Simply put, with Apple's move to x86 companies using Wine now have the potential to displace these small porting firms very quickly. Since Codeweavers is currently the only company of Wine experts out there, I can't think of a better firm to enter this newly changed market. If I were Codeweavers, I'd strongly consider investing in a Cocoa developer and a development kit, and put him to work making a Cocoa version of the Crossover interface. At the very least, I'd give Apple a call and see if they have any desire to help.
And Apple should be helping a lot. Now, I can't be sure if Codeweaver's don't have a secret agreement with Apple already (it would certainly be Apple's style), nor can I be sure that Apple isn't already secretly forking Wine (much like they did with Konqueror). However, the point still stands - in about a year's time, when Macs on the x86 are being sold, Longhorn still isn't out, and Wine is a stable, functional, and usable piece of free software, things are really going to shake up.
Now, firms that stand to lose out by this shakeup may be in a bit of a daze right now.
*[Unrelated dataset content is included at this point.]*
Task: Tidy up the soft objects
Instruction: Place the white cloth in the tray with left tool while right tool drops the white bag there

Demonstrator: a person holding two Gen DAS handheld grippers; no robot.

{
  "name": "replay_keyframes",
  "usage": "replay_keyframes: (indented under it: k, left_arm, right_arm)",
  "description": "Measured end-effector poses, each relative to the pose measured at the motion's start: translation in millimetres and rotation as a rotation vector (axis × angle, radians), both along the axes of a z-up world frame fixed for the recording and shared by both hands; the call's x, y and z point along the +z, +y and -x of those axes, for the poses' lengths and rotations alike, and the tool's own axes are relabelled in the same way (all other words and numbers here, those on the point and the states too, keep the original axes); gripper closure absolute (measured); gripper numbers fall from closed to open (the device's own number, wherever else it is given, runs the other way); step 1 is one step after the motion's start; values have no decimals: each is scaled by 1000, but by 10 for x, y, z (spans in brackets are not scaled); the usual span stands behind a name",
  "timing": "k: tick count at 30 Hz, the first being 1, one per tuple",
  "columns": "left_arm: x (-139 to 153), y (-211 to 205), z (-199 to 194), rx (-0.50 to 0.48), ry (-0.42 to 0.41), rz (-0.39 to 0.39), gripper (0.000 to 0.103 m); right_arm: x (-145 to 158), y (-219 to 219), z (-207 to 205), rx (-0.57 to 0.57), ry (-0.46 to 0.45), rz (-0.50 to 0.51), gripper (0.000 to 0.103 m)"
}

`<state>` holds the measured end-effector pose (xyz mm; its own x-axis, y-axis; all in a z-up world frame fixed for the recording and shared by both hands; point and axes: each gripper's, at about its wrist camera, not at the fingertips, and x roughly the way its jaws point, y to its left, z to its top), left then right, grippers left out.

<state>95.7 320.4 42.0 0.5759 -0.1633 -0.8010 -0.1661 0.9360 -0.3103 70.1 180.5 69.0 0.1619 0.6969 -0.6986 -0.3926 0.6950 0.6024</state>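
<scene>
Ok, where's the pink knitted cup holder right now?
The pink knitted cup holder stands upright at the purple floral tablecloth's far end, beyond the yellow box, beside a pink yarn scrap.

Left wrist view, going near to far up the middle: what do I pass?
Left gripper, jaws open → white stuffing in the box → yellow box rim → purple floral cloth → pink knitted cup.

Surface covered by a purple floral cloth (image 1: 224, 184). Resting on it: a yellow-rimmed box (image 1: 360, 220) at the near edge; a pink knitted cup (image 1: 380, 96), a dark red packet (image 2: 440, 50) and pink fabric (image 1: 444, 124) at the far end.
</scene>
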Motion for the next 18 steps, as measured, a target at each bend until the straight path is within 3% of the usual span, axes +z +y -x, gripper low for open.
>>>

They might try and deny it will ever happen, claiming Wine will never be good enough, or usable enough, or whatever, but we can all see the writing on the wall from here - the Mac Porting firm is fundamentally doomed unless they embrace our new, cheaper technology. If I had a bit of capital or a rich friend, I might even buy one of those firms myself, turn them into Wine people, help perfect Wine's gaming support, and conquer the world of porting software to OSX on the cheap.
Being realistic, it's way to early to speculate on a lot of this stuff. Lots of conspiracy theories in the community about Apple and Intel are floating around, but the truth of it seems to be IBM couldn't produce a mobile version of the G5. We're likely a few years away from OS X on Intel being a viable platform with a large enough community for Wine to be actively used.
Meanwhile, Friday saw a group of hackers dusting off Quartdrv and trying to get some things working.